Ce que je savais en écrivant la Lettre ouverte : mon aïeul Jules, avant de disparaître, a habité au numéro 1 de la rue des Batailles. Le témoin de son mariage est « artiste peintre », il s’appelle Adrien Delsarte et habite à la même adresse. Sur Gallica, je tombe sur le brevet d’un « piano à pédale chromatique » déposé par un certain « François Delsarte, rue des Batailles 1 ». Ce François Delsarte est prof de musique ; je vérifie les dates et je conclue : le jeune Adrien (le témoin de mariage de Jules) est son fils.

C’est une fraternité. Entre Jules et Adrien, c’est même plus que ça : ils ont terminé de grandir ensemble, ils sont à la vie, à la mort. Deux garçons qui se ressemblent, qui s’attirent et qui, ensemble, sont plus forts ; ils ne sont ni tout à fait les mêmes, ni tout à fait des autres. Une histoire de miroir, encore : le reflet semblable et, à la fois, contraire. J’avais envie de ça : j’ai écrit ça.

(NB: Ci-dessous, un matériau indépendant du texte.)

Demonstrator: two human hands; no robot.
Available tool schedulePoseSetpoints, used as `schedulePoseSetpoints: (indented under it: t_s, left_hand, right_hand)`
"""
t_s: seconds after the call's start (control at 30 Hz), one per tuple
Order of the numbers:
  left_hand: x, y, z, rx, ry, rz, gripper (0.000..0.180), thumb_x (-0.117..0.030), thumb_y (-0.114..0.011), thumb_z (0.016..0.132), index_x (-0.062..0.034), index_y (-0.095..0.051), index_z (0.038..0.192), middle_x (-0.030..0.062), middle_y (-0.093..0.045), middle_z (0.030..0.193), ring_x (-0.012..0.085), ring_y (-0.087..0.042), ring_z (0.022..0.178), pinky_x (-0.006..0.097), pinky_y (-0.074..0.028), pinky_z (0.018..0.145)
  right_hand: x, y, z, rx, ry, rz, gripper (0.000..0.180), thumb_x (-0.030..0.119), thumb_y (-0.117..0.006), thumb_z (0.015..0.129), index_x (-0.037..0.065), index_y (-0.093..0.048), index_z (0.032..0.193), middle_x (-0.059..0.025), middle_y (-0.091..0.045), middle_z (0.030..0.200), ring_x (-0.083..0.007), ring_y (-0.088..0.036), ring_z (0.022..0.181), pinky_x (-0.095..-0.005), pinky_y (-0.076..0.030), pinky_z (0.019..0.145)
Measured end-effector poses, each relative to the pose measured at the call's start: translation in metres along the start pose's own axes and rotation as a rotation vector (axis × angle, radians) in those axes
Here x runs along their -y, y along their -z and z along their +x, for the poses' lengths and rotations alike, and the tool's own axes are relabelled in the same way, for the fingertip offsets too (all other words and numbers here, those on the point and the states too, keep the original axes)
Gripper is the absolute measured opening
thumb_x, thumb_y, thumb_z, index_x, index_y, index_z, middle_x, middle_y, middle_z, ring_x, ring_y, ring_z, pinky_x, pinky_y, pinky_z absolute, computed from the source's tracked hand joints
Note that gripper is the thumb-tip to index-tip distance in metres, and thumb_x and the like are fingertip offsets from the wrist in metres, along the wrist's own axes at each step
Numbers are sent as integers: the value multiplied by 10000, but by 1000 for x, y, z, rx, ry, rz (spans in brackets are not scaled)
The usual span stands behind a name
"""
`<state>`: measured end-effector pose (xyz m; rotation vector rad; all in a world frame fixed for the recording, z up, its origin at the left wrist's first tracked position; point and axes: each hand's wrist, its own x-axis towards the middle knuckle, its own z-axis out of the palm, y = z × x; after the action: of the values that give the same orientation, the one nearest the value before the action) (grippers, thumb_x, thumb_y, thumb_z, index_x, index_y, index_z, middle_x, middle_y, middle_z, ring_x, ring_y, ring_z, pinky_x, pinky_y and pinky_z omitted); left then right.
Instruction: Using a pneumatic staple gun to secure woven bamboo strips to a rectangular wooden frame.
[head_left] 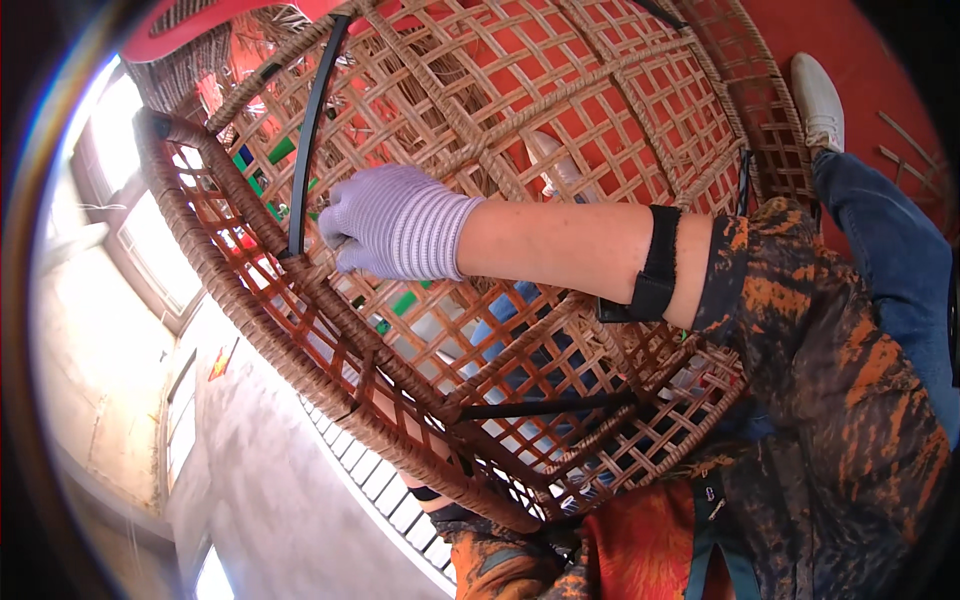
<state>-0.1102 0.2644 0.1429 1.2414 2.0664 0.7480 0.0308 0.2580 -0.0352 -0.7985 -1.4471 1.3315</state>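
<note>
A large basket-like wicker frame [520,130] fills the view, woven in open brown lattice over thicker wrapped ribs. My right hand [395,222], in a pale purple striped glove, reaches across it from the right. Its fingers are curled closed at the lattice, beside a black bar [313,130]; whatever they pinch is hidden. My left forearm [415,478], with a black band, passes behind the wrapped rim [330,385] at the lower left. The weave covers the left hand, so its fingers cannot be made out.
Another black bar [545,406] crosses the lower weave. Loose strands [385,120] show behind the lattice, above a red floor [870,60]. At the right are a white shoe [818,100] and a leg in jeans [885,225]. A pale wall [260,460] with windows lies left.
</note>
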Motion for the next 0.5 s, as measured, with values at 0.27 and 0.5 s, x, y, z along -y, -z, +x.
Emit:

J’ai repris mes recherches dans les archives. Jules et Adrien sont mes personnages, mais ils sont aussi des personnes réelles. Je me renseigne. Sur l’acte de mariage de mon ancêtre, Adrien était « artiste peintre » ; je fouille l’arbre généalogique. François Delsarte a eu sept enfants. Dans l’ordre : Henri, Gustave, Charles, Xavier, Marie-Anne, François, Marie-Madeleine. Oh ! Pas d’Adrien dans la liste ? Je cherche encore. Et je comprends : Gustave s’appelle « Gustave Adrien » et Charles s’appelle « Charles Louis Adrien ». Les voilà, les Adrien. Mais alors ? Ils sont deux ? Lequel est-il, l’Adrien de Jules ? Lequel des deux est mon personnage ? Autrement dit : lequel de ces deux Adrien est artiste peintre ? Je vérifie : Charles est horloger et Gustave est prof de musique, comme le père. Comment savoir lequel, à l’âge de vingt-six ans, a déclaré à l’état-civil, au mariage de son meilleur ami, qu’il était « artiste peintre » ? Une lubie… ou une erreur du fonctionnaire de la mairie. Je tombe sur des documents manuscrits concernant l’un, puis l’autre des deux frères ; presque toujours, c’est le prénom Adrien qui est donné en premier : « Adrien Gustave » ou « Adrien Charles ». Et les signatures au bas de la feuille, dans les deux cas : « A. Delsarte ». Tout pareil. Les deux frères ont quasiment le même âge. Ils se désignent du même prénom. Ça me semble fou. Ils sont un et deux, uniques et doubles. J’aime cette idée.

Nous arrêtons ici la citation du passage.